Sunday, March 6, 2011

My Mother The Hurricane

My Beautiful Mother
My mother wasn’t the best housekeeper. Actually it was a talent she never acquired. If you visited our house, you had to clear a space to sit down. This didn’t faze Mother though. In her mind you were coming to see her, not her house.

Mother could turn the whole house upside down with a task as simple as watering her plants. She couldn’t just water the plants with a simple watering can. No. Each plant had to be brought to the kitchen sink, the soil checked, the plant doused, fed, and left to rest. While it was extremely important to Mother to water her plants, it wasn’t so extremely important to put them back.

When my sisters and I came home from school we'd find wet African Violets, and potting soil, and feeding spikes everywhere. Stray leaves would be living in every drinking glass we owned. It didn’t matter that there wasn’t one single drinking glass left in the whole house. Nope. Much more important to Mother was that every leaf be saved. So, there they were, all the glasses lined up on the shelf, over the sink, full of leaves just waiting to take root.

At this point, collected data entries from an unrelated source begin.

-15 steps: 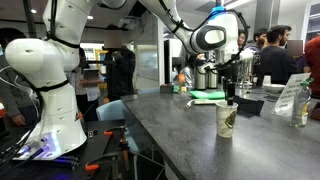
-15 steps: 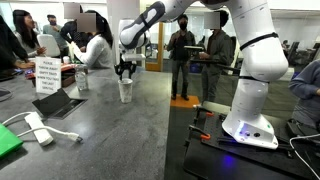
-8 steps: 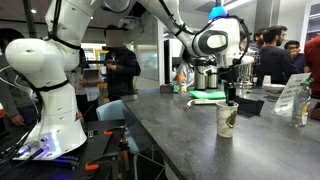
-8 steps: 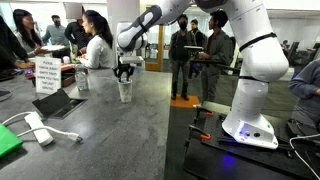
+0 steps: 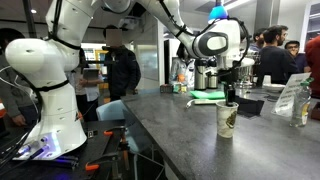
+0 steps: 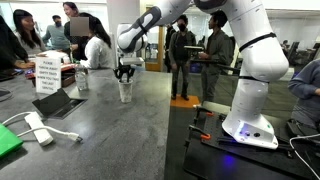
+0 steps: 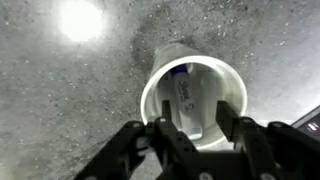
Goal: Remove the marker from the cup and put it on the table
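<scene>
The gripper (image 7: 197, 138) hangs just above the cup's mouth, low in the middle of the wrist view, its fingers (image 7: 166, 135) spread wide with nothing between them. The marker (image 7: 185, 90) leans inside the cup (image 7: 225, 95) at centre frame, blue cap uppermost in the picture. I judge that nothing is done yet: grasping, lifting and laying it on the table (image 7: 60, 110) all remain. The cup is thin white paper with a round rim, the marker is slim and smooth, and the table is speckled matte grey

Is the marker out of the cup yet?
No. In the wrist view the marker lies inside the cup, with the open claw above the rim.
</scene>
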You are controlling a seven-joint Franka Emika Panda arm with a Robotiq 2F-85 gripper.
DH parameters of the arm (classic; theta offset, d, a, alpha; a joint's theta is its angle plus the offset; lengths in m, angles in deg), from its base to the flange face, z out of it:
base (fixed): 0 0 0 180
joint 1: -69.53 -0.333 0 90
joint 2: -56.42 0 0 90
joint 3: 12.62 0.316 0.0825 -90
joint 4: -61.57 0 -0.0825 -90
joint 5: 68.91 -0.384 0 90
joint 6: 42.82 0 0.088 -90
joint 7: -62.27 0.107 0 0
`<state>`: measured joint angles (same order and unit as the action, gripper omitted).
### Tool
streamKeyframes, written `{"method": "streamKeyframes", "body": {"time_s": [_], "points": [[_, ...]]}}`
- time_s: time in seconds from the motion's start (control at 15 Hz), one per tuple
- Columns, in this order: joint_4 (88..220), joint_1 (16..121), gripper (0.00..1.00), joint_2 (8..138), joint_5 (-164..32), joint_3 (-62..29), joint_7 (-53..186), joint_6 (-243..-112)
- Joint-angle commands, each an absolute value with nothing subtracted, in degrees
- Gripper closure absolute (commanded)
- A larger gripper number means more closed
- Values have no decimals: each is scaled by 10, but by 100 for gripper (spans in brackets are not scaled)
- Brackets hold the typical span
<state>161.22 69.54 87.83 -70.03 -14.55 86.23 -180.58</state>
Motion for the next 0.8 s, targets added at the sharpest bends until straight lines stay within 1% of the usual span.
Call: {"method": "streamKeyframes", "body": {"time_s": [0.0, 0.13, 0.2, 0.33, 0.47, 0.73], "points": [[1621, 688, 46, 879, -711, -155, 847, -1818], [1628, 687, 51, 876, -706, -156, 838, -1824], [1634, 688, 50, 875, -704, -155, 830, -1830], [1641, 688, 56, 874, -702, -154, 815, -1836], [1649, 688, 59, 875, -701, -154, 803, -1847], [1664, 682, 59, 877, -690, -157, 788, -1877]]}}
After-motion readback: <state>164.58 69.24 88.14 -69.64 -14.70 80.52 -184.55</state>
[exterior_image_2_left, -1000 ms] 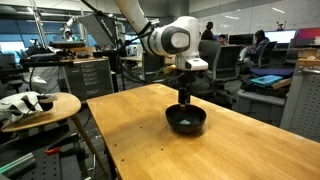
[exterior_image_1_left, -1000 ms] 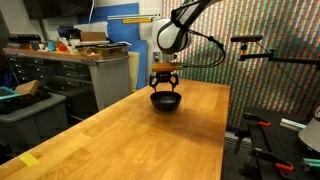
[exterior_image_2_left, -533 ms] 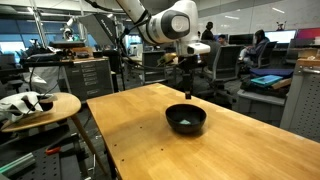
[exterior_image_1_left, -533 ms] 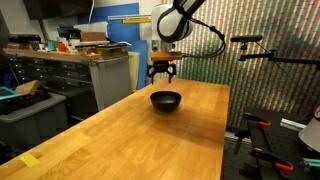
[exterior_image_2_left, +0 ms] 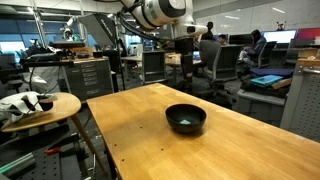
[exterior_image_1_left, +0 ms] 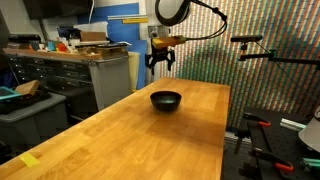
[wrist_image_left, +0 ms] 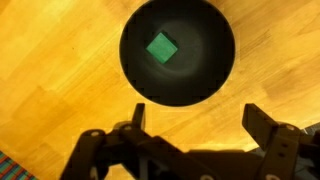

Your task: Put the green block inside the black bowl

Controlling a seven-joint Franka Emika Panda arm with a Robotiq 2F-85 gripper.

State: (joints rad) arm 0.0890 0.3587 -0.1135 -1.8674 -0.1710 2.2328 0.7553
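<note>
The black bowl [exterior_image_1_left: 166, 100] stands on the wooden table, seen in both exterior views [exterior_image_2_left: 186, 119] and from above in the wrist view [wrist_image_left: 178, 52]. The green block [wrist_image_left: 162, 47] lies inside the bowl, left of its middle; a green glint shows in an exterior view [exterior_image_2_left: 183, 124]. My gripper [exterior_image_1_left: 160, 63] hangs well above the bowl, open and empty. It also shows in the other exterior view [exterior_image_2_left: 187, 52]. In the wrist view its two fingers [wrist_image_left: 198, 115] are spread wide apart over bare table below the bowl.
The wooden table [exterior_image_1_left: 130, 135] has a flat yellow piece [exterior_image_1_left: 29, 159] near its front corner. A grey cabinet [exterior_image_1_left: 95, 75] stands beside the table. A round side table [exterior_image_2_left: 40, 108] with a white and black object stands off the table's edge.
The gripper has risen straight up from just over the bowl to well above it. The green block stays in the bowl.
</note>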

Dumbfounded, my sisters and I would just stare at each other. Inevitably one of us would blurt out, “Oh God … Mom’s been watering the plants again!” Then we would set about cleaning the kitchen because let there be no doubt, Mother would have made us dinner amidst the mess and we would have eaten hash with a little potting soil mixed in.

Every now and then Mother actually did clean, which meant pulling every thing off every shelf, out of every drawer, and every cabinet. Each treasure would be inspected and dusted. And then left right where she put it down. Again we’d come home from school, walk through the front door, look at each other, and say, “Oh God, Mom’s cleaning again!!” It got to be that we didn't want to leave her alone for a day.

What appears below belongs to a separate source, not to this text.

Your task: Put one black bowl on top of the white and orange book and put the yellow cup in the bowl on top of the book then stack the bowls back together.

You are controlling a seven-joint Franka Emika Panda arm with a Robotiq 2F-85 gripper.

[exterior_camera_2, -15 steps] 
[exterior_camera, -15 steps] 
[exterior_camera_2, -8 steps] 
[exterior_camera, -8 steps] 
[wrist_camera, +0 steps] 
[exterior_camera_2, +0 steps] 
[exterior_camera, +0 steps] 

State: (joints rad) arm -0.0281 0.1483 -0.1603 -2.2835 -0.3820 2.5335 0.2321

Mother’s curiosity once led to a blob that lived in a jar on top of our kitchen cabinets for what seemed like years. Everyone who ever visited us over the years still remembers it—and it’s still highly talked about. Mother was so proud of it and pointed it out to every single person who entered our home. There it sat, year after year amid the grease and grime, bubbling and fermenting. She actually thought we would eat it some day.

While I don’t recall exactly what happened to it, I seem to have a faint memory of all of us gathering to see if it was ripe yet, opening the jar, and running from the house screaming.

At the time I was sure our mother deliberately made messes for us to clean up. That's not how I see it today. I realize she just didn’t see messes. To her, the outcome wasn't nearly as important as the adventure. Chaos could be swarming around her and she never noticed. Rather she was intent on living in the moment, on the thing she was doing, or on the person she was talking to.

And that’s what this tale is about really. It may have appeared that Mother walked through life with blinders on. But don’t be fooled, she did not.

“I know I have cancer and you know I have cancer,” she whispered to me one day. “But humor me and let’s not talk about it.” So we didn’t. Mother braved her illness as she did so many others, by taking each day as it came, by laughing, and never taking anything too seriously. She was extraordinary to witness and—personally—powerful to behold. Even then, though, it was still exhausting cleaning up after her. She would leave balls of wool, patterns, scissors, or crochet hooks all over the place. But that's another story for another time.

Someone once told me, “There can be a room full of people and total chaos about, but when I’m with your mother, she makes me feel like I’m the only one in the room.”

So you see, Mother was right. Nobody did see the African Violet leaves, or potting soil, or plant food. No one ever gave a thought to the trinkets she left all over the place. They just delighted in her company.
God help them though had they been with us when we opened the blob jar, for they too would have run from the house screaming.